TO DO: What is the count of lines in the material below that hold "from"? Answer with only that number.
BEGIN COLLECTED DATA
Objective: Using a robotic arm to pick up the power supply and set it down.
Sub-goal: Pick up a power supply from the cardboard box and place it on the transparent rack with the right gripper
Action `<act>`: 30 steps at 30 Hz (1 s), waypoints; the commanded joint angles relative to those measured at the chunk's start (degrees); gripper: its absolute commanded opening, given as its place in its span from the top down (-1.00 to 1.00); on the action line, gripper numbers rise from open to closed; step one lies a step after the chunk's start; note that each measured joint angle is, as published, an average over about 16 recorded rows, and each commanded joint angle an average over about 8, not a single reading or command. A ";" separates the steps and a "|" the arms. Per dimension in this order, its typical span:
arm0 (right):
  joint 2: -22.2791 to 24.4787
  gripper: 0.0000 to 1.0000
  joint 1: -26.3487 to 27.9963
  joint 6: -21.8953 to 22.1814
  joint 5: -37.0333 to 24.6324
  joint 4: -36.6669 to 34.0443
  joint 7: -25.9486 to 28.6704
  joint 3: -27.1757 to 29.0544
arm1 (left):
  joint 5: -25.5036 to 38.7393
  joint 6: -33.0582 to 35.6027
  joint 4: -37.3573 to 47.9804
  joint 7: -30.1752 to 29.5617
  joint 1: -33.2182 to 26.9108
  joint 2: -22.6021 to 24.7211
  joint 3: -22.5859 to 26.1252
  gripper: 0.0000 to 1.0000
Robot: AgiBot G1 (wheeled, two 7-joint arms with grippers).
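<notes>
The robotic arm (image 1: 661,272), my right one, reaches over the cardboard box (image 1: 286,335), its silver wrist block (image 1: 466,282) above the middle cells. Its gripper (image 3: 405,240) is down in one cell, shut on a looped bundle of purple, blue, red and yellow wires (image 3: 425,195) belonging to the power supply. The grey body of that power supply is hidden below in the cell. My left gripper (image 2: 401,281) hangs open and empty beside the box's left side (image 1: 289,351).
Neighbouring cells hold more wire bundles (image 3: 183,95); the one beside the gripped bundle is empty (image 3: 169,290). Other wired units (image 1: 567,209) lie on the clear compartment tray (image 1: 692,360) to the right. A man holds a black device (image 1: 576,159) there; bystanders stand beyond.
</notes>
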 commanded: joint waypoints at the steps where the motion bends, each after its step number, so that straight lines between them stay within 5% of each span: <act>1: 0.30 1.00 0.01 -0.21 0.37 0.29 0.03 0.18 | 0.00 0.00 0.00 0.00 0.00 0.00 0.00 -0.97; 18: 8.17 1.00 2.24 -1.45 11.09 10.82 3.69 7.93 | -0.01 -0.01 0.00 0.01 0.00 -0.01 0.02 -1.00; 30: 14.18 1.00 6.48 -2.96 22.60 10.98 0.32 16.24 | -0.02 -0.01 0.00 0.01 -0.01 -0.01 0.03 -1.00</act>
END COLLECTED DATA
TASK OUTPUT: 2